## PROBLEM DETAILS
Note each line in the data below that holds "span", and copy it.

[[ DATA EXTRACT, beginning ]]

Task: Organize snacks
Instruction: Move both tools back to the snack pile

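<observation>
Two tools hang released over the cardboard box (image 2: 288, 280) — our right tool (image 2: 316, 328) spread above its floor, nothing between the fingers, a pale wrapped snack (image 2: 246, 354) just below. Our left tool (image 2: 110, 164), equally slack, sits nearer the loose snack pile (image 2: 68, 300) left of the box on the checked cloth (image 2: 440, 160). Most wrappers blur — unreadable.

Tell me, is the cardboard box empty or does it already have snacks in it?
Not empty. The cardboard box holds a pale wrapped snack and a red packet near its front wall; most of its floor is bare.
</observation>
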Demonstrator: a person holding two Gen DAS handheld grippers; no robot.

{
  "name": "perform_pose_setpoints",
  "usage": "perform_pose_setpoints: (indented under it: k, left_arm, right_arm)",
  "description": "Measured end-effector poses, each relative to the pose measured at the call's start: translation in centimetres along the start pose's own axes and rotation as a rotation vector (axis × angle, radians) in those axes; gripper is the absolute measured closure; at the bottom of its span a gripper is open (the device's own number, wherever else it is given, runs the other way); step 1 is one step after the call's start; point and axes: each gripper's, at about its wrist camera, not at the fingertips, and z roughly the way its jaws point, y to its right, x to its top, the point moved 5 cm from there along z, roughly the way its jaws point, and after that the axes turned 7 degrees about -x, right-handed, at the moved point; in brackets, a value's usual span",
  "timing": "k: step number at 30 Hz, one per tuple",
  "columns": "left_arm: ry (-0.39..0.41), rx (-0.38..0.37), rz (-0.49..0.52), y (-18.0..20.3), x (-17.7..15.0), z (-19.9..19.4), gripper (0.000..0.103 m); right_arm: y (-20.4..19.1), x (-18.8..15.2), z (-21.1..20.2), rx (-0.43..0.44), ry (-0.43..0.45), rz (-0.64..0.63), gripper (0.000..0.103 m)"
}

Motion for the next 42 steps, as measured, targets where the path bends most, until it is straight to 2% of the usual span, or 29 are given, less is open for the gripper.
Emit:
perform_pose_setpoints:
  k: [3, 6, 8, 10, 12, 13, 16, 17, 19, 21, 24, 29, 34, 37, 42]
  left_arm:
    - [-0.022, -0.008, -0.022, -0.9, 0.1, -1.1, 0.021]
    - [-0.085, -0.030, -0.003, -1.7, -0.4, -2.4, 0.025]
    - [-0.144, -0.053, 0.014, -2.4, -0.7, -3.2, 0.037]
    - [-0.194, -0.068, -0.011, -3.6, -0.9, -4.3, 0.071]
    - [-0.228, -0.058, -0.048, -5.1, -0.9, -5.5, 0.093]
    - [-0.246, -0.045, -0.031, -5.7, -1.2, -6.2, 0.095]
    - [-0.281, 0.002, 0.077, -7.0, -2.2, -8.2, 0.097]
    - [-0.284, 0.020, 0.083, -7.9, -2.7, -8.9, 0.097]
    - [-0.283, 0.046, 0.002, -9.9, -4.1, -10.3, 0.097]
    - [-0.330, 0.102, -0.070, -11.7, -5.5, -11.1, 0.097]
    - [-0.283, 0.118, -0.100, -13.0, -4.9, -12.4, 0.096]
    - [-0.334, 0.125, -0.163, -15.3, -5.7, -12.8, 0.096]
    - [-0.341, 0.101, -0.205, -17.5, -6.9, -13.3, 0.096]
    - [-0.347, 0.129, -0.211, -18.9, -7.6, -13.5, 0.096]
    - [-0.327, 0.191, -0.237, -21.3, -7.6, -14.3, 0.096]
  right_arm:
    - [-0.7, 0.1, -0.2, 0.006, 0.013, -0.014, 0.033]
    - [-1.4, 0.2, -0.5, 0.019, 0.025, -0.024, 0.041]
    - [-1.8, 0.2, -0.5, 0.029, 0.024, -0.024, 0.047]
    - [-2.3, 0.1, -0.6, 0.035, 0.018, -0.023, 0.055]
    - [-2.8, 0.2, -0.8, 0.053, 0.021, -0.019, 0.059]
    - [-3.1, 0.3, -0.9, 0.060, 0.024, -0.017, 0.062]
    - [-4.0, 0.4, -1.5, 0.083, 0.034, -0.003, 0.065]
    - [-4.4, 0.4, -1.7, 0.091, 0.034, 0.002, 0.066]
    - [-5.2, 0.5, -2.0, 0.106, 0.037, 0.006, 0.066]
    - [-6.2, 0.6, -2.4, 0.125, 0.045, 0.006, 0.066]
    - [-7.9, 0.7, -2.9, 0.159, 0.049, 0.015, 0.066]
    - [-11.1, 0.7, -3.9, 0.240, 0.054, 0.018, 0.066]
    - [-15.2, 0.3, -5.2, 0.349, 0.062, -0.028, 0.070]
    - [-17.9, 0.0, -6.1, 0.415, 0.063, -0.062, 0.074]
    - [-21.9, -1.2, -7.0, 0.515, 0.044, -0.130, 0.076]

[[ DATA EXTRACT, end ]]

## EXERCISE RESPONSE
  "description": "Measured end-effector poses, each relative to the pose measured at the call's start: translation in centimetres along the start pose's own axes and rotation as a rotation vector (axis × angle, radians) in those axes; gripper is the absolute measured closure; at the bottom of its span a gripper is open (the device's own number, wherever else it is given, runs the other way); step 1 is one step after the call's start; point and axes: each gripper's, at about its wrist camera, not at the fingertips, and z roughly the way its jaws point, y to its right, x to its top, the point moved 5 cm from there along z, roughly the way its jaws point, and after that the axes turned 7 degrees about -x, right-handed, at the moved point; in brackets, a value's usual span",
Motion for the next 42 steps, as measured, targets where the path bends most, until it is straight to 2% of the usual span, or 29 are given, less is open for the gripper.

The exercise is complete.